Make your own Fruit Preserve



A delicious fruit preserve is a great thing to enjoy for breakfast. And making your own is great fun, too, using seasonal fruits when possible, or with frozen organic ones during winter time. Get creative and mix different fruits to have your personal flavor combinations.

But why bother, you may ask, when there are aisles and aisles of preserves, jams, marmalades, and jellies ready-made at each supermarket? I started making my own fruit preserve after I paid more attention to the ingredients and the nutrition facts on those commercially available ones.

 
Who wants to eat this for breakfast ??
 

This is the label from a glass of strawberry jam. The main ingredient is… sugar! The naturally occurring sugar in the strawberries (actually almost in neglectable amount of 5%), and three artificially added ones. Taking a peek at the nutrition facts confirms this: 60% sugar content (and not a bit of fiber left over from the  strawberries). Pardon my language, but I find this disgusting. And here is a bit of a marketing bluff: By law, the ingredients must be listed in the order of their amount; so by separating the added sugar into three components, the consumer is tricked into believing that there are more strawberries in this product than there actually are. I guess the only positive thing about the ingredients list is the lack of artificial (or “natural”) flavors.

I realize that it is convenient to buy a glass of jam instead of making your own preserve. But do you really want to eat this sugary sludge? It pays to take a close look at the ingredients and the nutrition labels. Some jams are sweetened with high fructose corn syrup (HFCS), which is more and more in the news for its detrimental health effects; others do with concentrated apple or grape-juice, which is also sugar, but not as heavily refined.

Unfortunately, pretty much all store bought fruit preserves are still very sweet. The only way around that is to make your own, where you have precise control over the kind and the amount of sweetener you add. See, from grandmother’s recipes I remember a fruit to sugar ratio of roughly one to one, meaning that for 2lbs of fruit you would add 2lbs of sugar. Admittedly, the main purpose of the high sugar content was preservation, but if you make your own in small batches, you can get away with much less, because it does not need to last for months in the pantry, but rather for weeks in the fridge. I generally use a bit less than 15% sweetener content, or about 3 parts sugar for every 19 parts fruit. I may modify this slightly based on the natural fructose content of the fruit, because some have more sugar than others (apples or berries or cherries contain much less sugar than tropical fruits like mangos or pineapples).

I usually sweeten my home-made fruit preserves with raw honey, but other options include raw agave syrup or maple syrup. And finally, there is the natural sugar alcohol xylitol, which I have been using more and more. While it is not a “zero-calory” sweetener (like stevia), it does not get metabolized as sugar, and thus has a very low glycemic index.

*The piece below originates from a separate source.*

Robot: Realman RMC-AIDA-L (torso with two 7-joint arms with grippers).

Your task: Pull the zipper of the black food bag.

Also, bacteria and yeast have a hard time growing on it, that is why it has been traditionally used to sweeten toothpaste. In most recipes, it can simply replace sugar using the same dose (making it much easier to use than stevia, for example). Since this sugar alcohol is gaining in popularity, there are plenty of websites about and products available with xylitol. Oh, one more thing: I only buy the xylitol extracted from birch, not the one from GMO corn.

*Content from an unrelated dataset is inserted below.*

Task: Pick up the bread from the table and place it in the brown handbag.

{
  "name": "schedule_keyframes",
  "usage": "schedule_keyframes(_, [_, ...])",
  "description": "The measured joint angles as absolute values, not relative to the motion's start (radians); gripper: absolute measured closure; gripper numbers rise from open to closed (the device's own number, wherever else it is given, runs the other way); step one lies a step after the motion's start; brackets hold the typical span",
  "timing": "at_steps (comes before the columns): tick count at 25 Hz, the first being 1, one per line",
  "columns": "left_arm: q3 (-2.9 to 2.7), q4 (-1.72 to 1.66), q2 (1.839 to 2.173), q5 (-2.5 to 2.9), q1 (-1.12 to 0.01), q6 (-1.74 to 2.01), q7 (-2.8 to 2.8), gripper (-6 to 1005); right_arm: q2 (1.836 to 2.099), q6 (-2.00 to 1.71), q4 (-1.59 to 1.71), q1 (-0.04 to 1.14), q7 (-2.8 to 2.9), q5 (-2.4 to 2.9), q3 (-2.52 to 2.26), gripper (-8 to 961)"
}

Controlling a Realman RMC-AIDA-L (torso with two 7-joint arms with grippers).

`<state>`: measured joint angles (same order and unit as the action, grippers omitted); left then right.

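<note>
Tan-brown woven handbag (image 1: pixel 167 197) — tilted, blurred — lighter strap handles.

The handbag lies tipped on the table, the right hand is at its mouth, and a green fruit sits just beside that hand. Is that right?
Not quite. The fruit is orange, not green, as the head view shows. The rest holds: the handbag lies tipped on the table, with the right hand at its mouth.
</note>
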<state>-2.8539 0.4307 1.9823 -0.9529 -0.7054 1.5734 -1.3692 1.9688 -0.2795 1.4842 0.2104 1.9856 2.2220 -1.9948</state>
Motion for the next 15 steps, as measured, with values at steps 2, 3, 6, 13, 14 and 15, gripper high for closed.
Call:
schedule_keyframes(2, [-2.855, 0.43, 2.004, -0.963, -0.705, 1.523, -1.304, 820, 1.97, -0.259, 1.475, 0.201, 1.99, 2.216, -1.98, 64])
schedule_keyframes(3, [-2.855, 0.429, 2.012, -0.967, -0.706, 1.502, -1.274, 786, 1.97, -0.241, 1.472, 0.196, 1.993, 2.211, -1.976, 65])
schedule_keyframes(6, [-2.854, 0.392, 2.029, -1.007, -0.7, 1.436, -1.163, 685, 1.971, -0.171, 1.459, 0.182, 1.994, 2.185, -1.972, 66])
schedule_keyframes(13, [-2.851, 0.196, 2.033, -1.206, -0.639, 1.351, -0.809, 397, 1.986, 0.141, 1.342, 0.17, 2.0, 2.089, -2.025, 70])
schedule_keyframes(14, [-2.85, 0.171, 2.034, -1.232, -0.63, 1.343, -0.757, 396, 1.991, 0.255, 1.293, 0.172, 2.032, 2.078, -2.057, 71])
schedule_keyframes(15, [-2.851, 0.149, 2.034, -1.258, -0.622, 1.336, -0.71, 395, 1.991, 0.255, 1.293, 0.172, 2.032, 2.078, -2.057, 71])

Basic Home-Made Fruit Preserve

Yields approx two 12oz jars

Ingredients

  • 20oz (570g) of fruits (e.g. 10oz Raspberries + 10oz Blueberries)
  • 3.2oz (90g) xylitol, honey, mapple syrup, or agave syrup
  • 2 tablespoons agar agar flakes
  •  juice of half a lemon

Take the fruits, put them in a pot and bring them to a boil. Add the sweetener of your choice, mix well and let cook uncovered for about 15 minutes on medium heat.

While the fruits are cooking prepare the canning jars. Bring a big pot of water to a boil. In the meantime, thoroughly wash the jars and the lids. Then plunge them all into the boiling water using a metal tongue, leave them in for at least a minute, and then take them out with the tongue and dry them with a clean towel (more detailed canning instructions can be found here).

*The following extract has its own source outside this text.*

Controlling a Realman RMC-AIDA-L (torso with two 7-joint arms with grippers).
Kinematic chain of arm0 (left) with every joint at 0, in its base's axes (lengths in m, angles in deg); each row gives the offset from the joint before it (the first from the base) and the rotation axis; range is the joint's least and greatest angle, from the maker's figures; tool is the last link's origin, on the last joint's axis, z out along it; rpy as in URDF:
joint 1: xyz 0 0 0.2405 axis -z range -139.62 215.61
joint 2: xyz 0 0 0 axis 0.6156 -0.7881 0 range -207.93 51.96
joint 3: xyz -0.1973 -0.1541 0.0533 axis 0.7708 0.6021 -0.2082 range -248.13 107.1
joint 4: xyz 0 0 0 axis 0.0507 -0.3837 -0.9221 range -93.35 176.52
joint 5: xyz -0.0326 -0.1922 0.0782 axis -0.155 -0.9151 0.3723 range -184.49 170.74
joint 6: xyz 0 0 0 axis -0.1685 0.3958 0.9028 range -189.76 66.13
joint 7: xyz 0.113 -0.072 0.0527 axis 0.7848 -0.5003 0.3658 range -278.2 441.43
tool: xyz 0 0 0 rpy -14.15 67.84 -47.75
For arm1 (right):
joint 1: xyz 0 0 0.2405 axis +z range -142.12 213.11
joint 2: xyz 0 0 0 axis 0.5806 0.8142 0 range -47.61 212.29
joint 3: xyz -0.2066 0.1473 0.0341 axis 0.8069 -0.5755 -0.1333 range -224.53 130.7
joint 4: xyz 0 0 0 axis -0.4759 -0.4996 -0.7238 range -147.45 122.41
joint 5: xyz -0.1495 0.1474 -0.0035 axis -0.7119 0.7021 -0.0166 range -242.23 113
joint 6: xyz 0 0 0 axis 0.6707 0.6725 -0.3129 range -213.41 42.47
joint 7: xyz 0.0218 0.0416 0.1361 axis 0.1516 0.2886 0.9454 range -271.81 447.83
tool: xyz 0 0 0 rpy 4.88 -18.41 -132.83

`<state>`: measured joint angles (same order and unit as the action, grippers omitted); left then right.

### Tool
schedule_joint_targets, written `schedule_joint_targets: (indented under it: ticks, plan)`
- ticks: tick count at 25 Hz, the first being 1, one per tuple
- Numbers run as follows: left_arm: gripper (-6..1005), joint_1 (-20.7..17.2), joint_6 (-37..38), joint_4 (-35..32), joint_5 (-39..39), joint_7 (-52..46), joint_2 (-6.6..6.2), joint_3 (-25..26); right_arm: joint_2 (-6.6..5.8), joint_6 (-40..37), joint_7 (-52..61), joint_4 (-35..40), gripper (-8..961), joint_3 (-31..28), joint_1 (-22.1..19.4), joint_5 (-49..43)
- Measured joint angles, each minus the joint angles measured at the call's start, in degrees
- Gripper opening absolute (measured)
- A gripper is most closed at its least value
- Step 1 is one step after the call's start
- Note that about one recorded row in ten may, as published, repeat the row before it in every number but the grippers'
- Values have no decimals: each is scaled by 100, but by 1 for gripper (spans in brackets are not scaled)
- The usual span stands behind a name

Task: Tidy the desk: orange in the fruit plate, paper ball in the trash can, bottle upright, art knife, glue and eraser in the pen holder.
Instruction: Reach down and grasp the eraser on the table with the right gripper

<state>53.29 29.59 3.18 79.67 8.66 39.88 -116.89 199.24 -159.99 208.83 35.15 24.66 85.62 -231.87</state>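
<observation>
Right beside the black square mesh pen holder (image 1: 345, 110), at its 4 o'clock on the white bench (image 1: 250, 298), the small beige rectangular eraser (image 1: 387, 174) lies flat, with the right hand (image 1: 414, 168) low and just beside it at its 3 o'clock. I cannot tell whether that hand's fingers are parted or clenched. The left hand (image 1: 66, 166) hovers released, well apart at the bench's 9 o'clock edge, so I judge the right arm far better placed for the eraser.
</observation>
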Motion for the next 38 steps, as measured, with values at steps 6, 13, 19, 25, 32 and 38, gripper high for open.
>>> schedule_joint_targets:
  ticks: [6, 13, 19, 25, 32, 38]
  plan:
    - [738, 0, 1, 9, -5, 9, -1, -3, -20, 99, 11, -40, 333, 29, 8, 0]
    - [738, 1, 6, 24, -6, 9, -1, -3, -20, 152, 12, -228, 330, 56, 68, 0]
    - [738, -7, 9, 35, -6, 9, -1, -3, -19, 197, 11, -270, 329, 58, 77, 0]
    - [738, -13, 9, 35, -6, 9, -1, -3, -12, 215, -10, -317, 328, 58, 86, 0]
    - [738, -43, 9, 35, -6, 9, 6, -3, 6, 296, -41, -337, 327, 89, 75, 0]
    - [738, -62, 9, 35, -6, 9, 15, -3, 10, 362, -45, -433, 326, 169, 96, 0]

Add the agar agar flakes to the fruit mixture and cook for another 5 minutes, then add the lemon juice and cook for a final 2 more minutes. Pour the preserve - while boiling hot –  directly into your glass jars, close them immediately, and let them cool down. When at room temperature transfer to the fridge. It may be a bit more liquid than store bought preserve, but contains much less sugar.